Apart from the pictures, every entry should be reproduced exactly.

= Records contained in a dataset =
--- START ---

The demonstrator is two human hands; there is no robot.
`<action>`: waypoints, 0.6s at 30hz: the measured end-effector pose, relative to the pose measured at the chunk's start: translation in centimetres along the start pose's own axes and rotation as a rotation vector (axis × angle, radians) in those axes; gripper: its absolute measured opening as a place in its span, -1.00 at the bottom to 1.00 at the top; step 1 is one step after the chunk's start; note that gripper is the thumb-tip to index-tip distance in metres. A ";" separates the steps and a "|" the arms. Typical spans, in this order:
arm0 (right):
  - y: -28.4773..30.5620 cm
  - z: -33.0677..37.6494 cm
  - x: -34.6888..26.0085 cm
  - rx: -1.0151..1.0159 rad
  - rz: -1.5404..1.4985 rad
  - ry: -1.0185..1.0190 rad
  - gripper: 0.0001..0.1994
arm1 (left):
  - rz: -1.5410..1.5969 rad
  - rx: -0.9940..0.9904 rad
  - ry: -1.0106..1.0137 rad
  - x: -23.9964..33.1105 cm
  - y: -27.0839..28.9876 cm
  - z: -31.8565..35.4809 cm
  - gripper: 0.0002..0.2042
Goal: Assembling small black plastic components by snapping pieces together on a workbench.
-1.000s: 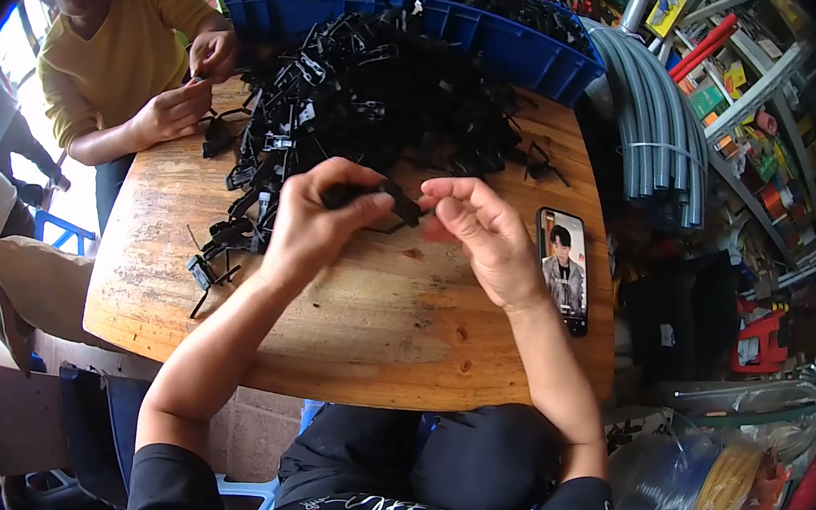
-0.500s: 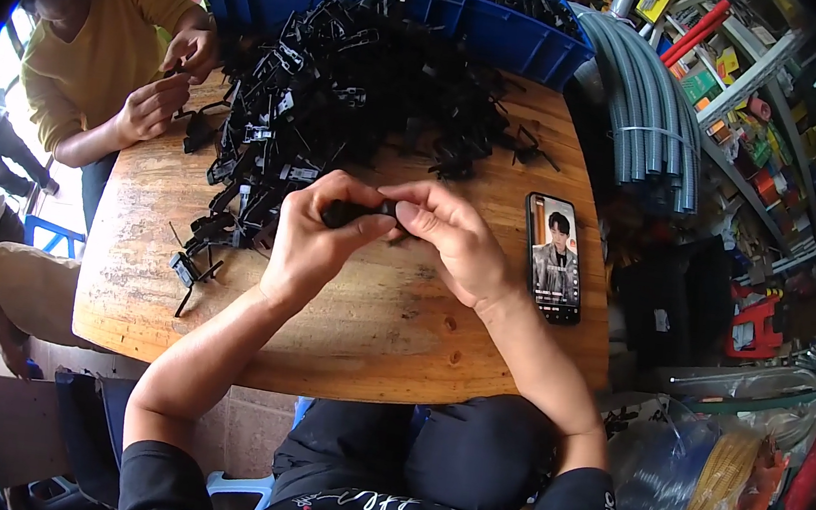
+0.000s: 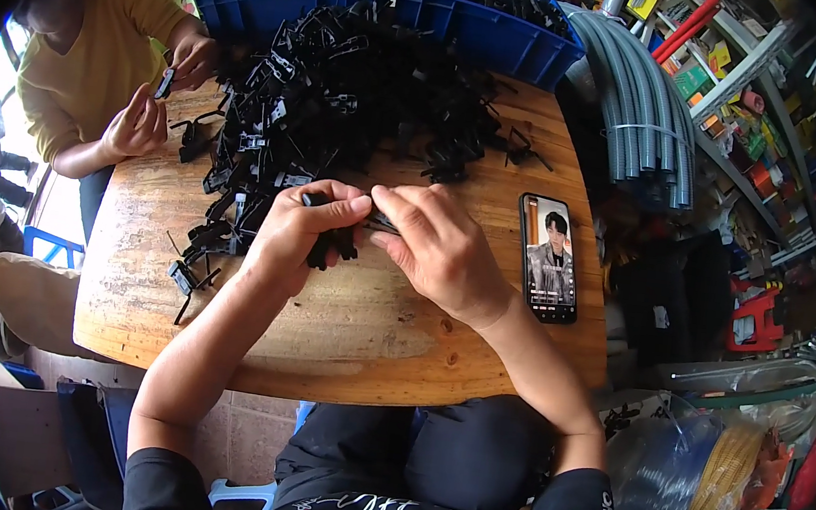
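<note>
Head view: the left hand (image 3: 295, 227) and the right hand (image 3: 444, 249) meet over the middle of a wooden table (image 3: 347, 349), between its near edge and a big heap of black clip-like parts (image 3: 355, 98). One black part (image 3: 335, 245) sits in the left hand, thumb and forefinger pinching its upper end, while the remaining fingers curl around it, partly hidden. On the right, thumb and forefinger bend toward each other at the piece's right end; whether they actually grip it, I cannot tell, as the knuckles cover the contact. The heap fills most of the table's far half and stands between the hands and two blue bins, the left bin (image 3: 290, 5) and the right bin (image 3: 483, 34), which line the far edge with more black pieces inside. A trail of parts runs from the heap toward the left edge, ending in a loose part (image 3: 184, 277); another loose part (image 3: 526, 150) lies toward the far right corner. Near the right edge, just beside the right forearm, a phone (image 3: 549, 261) lies screen up. At the far left corner a co-worker in a yellow top (image 3: 100, 39) holds a small dark piece (image 3: 165, 83). Grey hoses (image 3: 641, 110) hang past the far right corner.
</note>
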State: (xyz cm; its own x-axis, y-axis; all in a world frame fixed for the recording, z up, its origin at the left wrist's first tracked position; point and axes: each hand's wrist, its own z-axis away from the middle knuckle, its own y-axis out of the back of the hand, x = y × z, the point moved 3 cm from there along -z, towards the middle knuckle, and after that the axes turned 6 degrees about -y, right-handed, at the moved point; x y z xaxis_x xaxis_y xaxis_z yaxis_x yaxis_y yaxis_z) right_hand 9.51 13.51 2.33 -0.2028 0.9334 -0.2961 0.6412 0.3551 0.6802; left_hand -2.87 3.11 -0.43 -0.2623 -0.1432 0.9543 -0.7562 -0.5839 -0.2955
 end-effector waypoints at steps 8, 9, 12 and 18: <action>-1.4 0.5 -0.2 -0.045 0.184 -0.068 -0.63 | -0.149 0.077 -0.058 -0.1 -1.2 1.3 -0.85; -1.8 0.7 0.0 -0.037 0.157 -0.084 -0.65 | -0.182 0.084 -0.079 -0.1 -1.2 1.3 -0.85; -2.1 0.8 0.0 -0.012 0.097 -0.125 -0.72 | -0.246 0.102 -0.126 0.5 -1.5 1.5 -0.84; -4.2 1.4 2.5 -0.163 -1.067 -0.899 -0.75 | -0.641 0.054 -0.605 2.1 -1.7 1.3 -0.74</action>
State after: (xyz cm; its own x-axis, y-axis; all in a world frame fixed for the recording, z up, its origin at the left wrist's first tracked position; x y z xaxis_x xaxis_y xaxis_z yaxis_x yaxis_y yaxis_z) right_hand 7.37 14.28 -2.25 0.0452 -0.1153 -0.9923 0.3761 0.9222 -0.0900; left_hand -1.38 2.75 2.17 0.5763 -0.1652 0.8004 -0.6159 -0.7315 0.2924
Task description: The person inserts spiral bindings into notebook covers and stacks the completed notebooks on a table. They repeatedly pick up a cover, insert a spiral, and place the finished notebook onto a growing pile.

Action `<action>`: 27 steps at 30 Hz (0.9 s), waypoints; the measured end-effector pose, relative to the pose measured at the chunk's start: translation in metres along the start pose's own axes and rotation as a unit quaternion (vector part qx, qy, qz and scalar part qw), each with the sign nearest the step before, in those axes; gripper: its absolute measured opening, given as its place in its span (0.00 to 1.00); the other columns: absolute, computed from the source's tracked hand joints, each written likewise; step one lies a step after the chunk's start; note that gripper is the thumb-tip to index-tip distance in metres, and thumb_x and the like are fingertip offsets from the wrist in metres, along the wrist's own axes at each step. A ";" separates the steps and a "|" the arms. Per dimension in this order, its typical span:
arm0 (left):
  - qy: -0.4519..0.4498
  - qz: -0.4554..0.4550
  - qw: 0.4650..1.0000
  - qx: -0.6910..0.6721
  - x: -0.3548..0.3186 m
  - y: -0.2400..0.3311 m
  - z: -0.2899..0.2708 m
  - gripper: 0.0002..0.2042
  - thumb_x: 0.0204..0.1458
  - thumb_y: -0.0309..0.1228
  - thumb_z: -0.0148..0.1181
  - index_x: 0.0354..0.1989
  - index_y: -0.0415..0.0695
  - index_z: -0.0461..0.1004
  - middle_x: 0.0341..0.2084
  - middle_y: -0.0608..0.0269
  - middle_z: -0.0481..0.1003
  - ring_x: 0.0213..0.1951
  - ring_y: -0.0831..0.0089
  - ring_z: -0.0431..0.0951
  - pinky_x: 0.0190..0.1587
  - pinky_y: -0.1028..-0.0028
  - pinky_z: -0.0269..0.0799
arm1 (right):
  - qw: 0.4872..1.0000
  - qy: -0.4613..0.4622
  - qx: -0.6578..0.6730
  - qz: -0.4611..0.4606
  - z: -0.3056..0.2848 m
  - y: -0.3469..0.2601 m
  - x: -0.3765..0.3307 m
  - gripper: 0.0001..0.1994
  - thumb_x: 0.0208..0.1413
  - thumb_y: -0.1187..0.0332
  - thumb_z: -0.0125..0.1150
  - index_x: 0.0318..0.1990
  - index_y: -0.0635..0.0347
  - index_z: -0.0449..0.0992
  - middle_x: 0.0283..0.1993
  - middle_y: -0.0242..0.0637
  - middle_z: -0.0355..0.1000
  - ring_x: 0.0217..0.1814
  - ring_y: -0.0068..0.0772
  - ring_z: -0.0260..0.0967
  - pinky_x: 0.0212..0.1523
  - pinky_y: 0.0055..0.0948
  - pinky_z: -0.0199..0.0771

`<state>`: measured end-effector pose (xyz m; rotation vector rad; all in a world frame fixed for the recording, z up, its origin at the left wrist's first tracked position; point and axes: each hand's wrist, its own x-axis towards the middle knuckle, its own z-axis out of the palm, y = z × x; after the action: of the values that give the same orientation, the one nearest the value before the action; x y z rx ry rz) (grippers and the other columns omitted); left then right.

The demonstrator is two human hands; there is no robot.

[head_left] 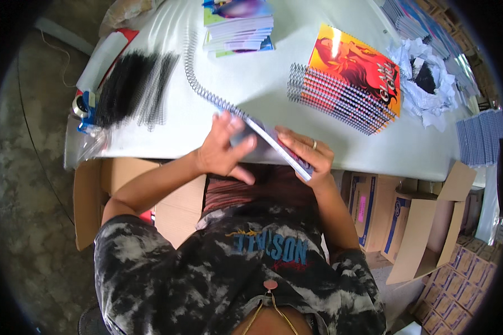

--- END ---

= Task answer =
The demonstrator is two human hands; there is no robot.
`<action>`: waypoints, 0.6s at 30hz: the measured end-effector pose, relative to the pose measured at the chunk's start: translation in centimetres along the start pose's own axes and rotation as a rotation vector (axis × angle, radians) in those axes; gripper: its absolute measured opening as a place in its span, -1.00 at the bottom to 1.00 at the top; step 1 is one step after the chunk's start; note that gripper is the thumb-tip to index-tip distance in metres. A ";" separates the steps and a "|" the arms. Typical spans, in this order:
arm0 (right):
  - y: -28.4773..30.5620 cm
  - z: -33.0677..37.6494 cm
  - x: -34.6888..26.0085 cm
  - rx: -1.0151..1.0159 rad
  - rz: -1.5404..1.4985 rad
  - ry: -1.0185..1.0190 rad
  - gripper: 0.0001..0.1994
arm1 (left):
  - rz: -1.5410..1.5969 rad
  - rx: -0.9940..0.9904 rad
  - ry: -1.0106..1.0137 rad
  - x: -23.9964..33.1105 cm
  - y: -27.0839..28.9876 cm
  - z: -31.8565..35.4809 cm
  - gripper: 0.0002..0.2042
Goal: Assembling small black plastic components by snapping pieces together on a workbench.
-1.000s: 
-0.500s: 
+0.000s: 
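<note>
Head view: the left hand (image 3: 295, 227) and the right hand (image 3: 444, 249) meet over the middle of a wooden table (image 3: 347, 349), between its near edge and a big heap of black clip-like parts (image 3: 355, 98). One black part (image 3: 335, 245) sits in the left hand, thumb and forefinger pinching its upper end, while the remaining fingers curl around it, partly hidden. On the right, thumb and forefinger bend toward each other at the piece's right end; whether they actually grip it, I cannot tell, as the knuckles cover the contact. The heap fills most of the table's far half and stands between the hands and two blue bins, the left bin (image 3: 290, 5) and the right bin (image 3: 483, 34), which line the far edge with more black pieces inside. A trail of parts runs from the heap toward the left edge, ending in a loose part (image 3: 184, 277); another loose part (image 3: 526, 150) lies toward the far right corner. Near the right edge, just beside the right forearm, a phone (image 3: 549, 261) lies screen up. At the far left corner a co-worker in a yellow top (image 3: 100, 39) holds a small dark piece (image 3: 165, 83). Grey hoses (image 3: 641, 110) hang past the far right corner.
</note>
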State: (xyz cm; its own x-axis, y-axis; all in a world frame fixed for the recording, z up, its origin at the left wrist's first tracked position; point and axes: each hand's wrist, its own z-axis away from the middle knuckle, its own y-axis out of the back of the hand, x = y × z, the point moved 3 cm from there along -z, towards the middle knuckle, and after that the axes turned 6 degrees about -y, right-handed, at the moved point; x y z xaxis_x xaxis_y xaxis_z yaxis_x yaxis_y yaxis_z) right_hand 9.51 13.51 2.33 -0.2028 0.9334 -0.2961 0.6412 0.3551 0.6802; left_hand -2.87 3.11 -0.43 -0.2623 -0.1432 0.9543 -0.7562 -0.5839 -0.2955
 end-effector waypoints at steps 8, 9, 12 and 18: <action>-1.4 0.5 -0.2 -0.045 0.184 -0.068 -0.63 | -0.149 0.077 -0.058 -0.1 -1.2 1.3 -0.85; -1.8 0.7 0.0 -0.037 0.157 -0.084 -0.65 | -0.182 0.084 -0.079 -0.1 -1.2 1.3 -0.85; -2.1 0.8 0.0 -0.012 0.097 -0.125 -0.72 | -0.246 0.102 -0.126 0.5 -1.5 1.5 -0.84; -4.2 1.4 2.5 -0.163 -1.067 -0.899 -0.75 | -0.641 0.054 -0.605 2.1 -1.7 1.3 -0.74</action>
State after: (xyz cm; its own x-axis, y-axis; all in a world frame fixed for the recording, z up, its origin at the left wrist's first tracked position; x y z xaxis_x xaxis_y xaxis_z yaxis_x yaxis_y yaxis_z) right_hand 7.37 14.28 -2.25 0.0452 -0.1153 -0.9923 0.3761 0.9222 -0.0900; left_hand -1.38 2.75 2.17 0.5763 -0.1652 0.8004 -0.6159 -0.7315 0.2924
Task description: The person inserts spiral bindings into notebook covers and stacks the completed notebooks on a table. They repeatedly pick up a cover, insert a spiral, and place the finished notebook onto a growing pile.

Action `<action>`: 27 steps at 30 Hz (0.9 s), waypoints; the measured end-effector pose, relative to the pose measured at the chunk's start: translation in metres along the start pose's own axes and rotation as a unit quaternion (vector part qx, qy, qz and scalar part qw), each with the sign nearest the step before, in those axes; gripper: its absolute measured opening, given as its place in its span (0.00 to 1.00); the other columns: absolute, computed from the source's tracked hand joints, each written likewise; step one lies a step after the chunk's start; note that gripper is the thumb-tip to index-tip distance in metres, and thumb_x and the like are fingertip offsets from the wrist in metres, along the wrist's own axes at each step. A ";" separates the steps and a "|" the arms. Per dimension in this order, its typical span:
arm0 (left):
  - qy: -0.4519..0.4498
  - qz: -0.4554..0.4550
  - qw: 0.4650..1.0000
  - qx: -0.6910..0.6721
  - x: -0.3548..0.3186 m
  - y: -0.2400..0.3311 m
  - z: -0.2899..0.2708 m
  - gripper: 0.0002..0.2042
  - thumb_x: 0.0204..0.1458
  - thumb_y: -0.0309..0.1228
  - thumb_z: -0.0148..0.1181
  - index_x: 0.0354..0.1989
  - index_y: -0.0415..0.0695
  - index_z: -0.0461..0.1004
  - middle_x: 0.0341..0.2084
  - middle_y: -0.0608..0.0269
  - middle_z: -0.0481..0.1003
  - ring_x: 0.0213..0.1951
  - ring_y: -0.0831..0.0089
  - ring_z: -0.0431..0.0951
  - pinky_x: 0.0190..0.1587
  - pinky_y: -0.1028..-0.0028
  - pinky_z: -0.0269..0.0799
arm1 (right):
  - qw: 0.4872..1.0000
  - qy: -0.4613..0.4622
  - qx: -0.6578..0.6730
  - qz: -0.4611..0.4606
  - z: -0.3056..0.2848 m
  - y: -0.3469..0.2601 m
  - x: -0.3765..0.3307 m
  - gripper: 0.0001..0.1994
  - thumb_x: 0.0208..0.1413
  - thumb_y: -0.1187..0.0332
  - thumb_z: -0.0125..0.1150
  - index_x: 0.0318..0.1990
  - index_y: -0.0635..0.0347
  - index_z: -0.0449..0.0992
  - middle_x: 0.0283..0.1993
  - middle_y: -0.0242..0.0637
  - middle_z: -0.0355..0.1000
  - ring_x: 0.0217..0.1814
  - ring_y: -0.0068..0.0772
  - ring_z: -0.0260..0.0967
  - pinky_x: 0.0212..0.1523
  - pinky_y: 0.0055..0.0948
  - pinky_z: -0.0199..0.0771

`<state>`: measured end-effector pose (xyz m; rotation vector rad; all in a world frame fixed for the recording, z up, its origin at the left wrist's first tracked position; point and axes: each hand's wrist, its own x-axis towards the middle knuckle, its own z-axis out of the palm, y = z × x; after the action: of the values that give the same orientation, the one nearest the value before the action; x y z rx ry rz) (grippers and the other columns omitted); left then right.

The demonstrator is two human hands; there is no robot.

[head_left] 

Nothing else is required to finish the exercise.